Abstract Thursday: "Natural Surprise"

Ingeborg has set us a real corker of a challenge for Abstract Thursday this week - "Natural Surprise"!

Along with most other kids, when I was little I played with my paint set and learned about the primary colours of red, yellow and blue, and how mixing them produced the following:

Red & yellow: orange
Red & blue: purple
Blue and yellow: green
All three: mucky brown!

The natural world had a real surprise in store for me when I studied the physics of light at senior school. I discovered that the primary colours were different when mixing light of different colours - now they were red, green and blue. And what's more, mixing the colours was different:

Red and green: yellow
Red and blue: magenta (OK, that's a bit like a light purple - phew!)
Blue and green: cyan
All three: WHITE!!

This was scary stuff. In some ways it still is. It gets even more scary when you realise that although the traditional primary colors that painters have used are red, yellow, and blue, modern printing press primary colors are magenta, yellow, and cyan. If you want more on this, look at this link here.

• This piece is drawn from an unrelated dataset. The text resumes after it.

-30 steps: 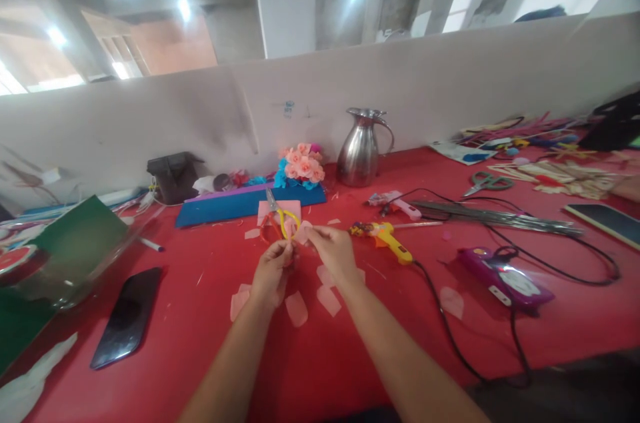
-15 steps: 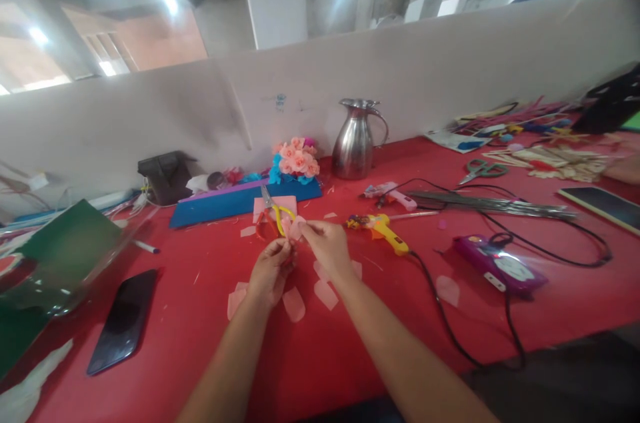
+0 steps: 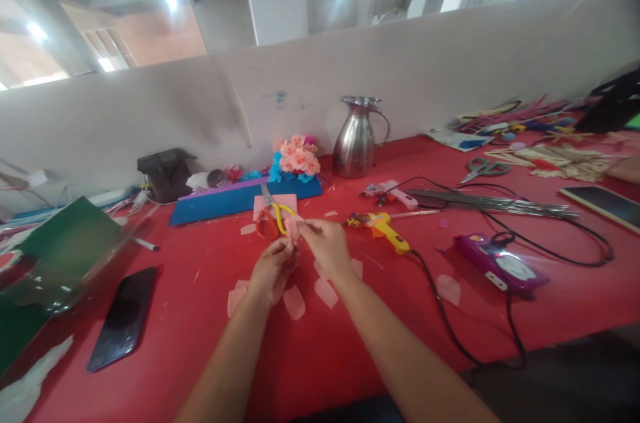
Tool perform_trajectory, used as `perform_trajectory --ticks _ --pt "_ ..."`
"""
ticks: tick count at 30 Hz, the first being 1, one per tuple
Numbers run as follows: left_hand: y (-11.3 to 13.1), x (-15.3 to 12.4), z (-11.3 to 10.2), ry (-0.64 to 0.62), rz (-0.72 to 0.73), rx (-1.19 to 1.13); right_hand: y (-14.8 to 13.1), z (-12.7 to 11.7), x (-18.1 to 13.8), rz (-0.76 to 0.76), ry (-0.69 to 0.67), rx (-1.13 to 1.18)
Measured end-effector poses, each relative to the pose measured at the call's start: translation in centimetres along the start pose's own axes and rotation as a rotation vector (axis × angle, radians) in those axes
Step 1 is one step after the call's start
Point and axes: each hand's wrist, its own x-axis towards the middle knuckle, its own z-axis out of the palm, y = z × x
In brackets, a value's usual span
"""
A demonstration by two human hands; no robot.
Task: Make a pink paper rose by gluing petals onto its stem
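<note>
Between my two hands is a small pink paper flower (image 3: 293,227), its petals bunched together. My left hand (image 3: 273,270) pinches it low down, fingers closed round its base. With thumb and fingertips, my right hand (image 3: 325,242) grips the petal edge from the right. Just behind lie scissors (image 3: 281,212) with yellow and red handles, blades resting on a pink paper square (image 3: 259,204). Cut pink paper petals lie around and under my forearms, among them one petal (image 3: 294,303) between my arms and another petal (image 3: 326,292) by my right wrist.
A yellow glue gun (image 3: 387,231), a pink glue gun (image 3: 393,194) and a purple power strip (image 3: 500,266) with black cords lie right. A steel jug (image 3: 355,143) and peach paper flowers (image 3: 299,158) stand behind. A phone (image 3: 124,316) lies left; a person's hand (image 3: 625,168) shows far right.
The right fingers have shifted very slightly on the petal, and the paper flower is turned a little. Both hands otherwise stay in place; the view has tilted slightly.
</note>
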Motion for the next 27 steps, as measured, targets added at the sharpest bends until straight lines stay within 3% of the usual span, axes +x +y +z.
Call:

Today's image started off as a photo of a sheet of paper on which I'd painted the traditional primary colours in 3 circles, with their mixed colours in the appropriate interlocking areas. I'm afraid I confess to mocking up the right side of the picture in Photoshop, but I couldn't really think of a way of showing mixing of coloured lights without a lot of fuss - and coloured torches which I don't have.

(PS  Later on 9th November: See the comment string with gen2 below. It was quite right that I hadn't got the colour of the magenta correct on the right-hand side of the photo. I've now corrected this following gen2's excellent advice!)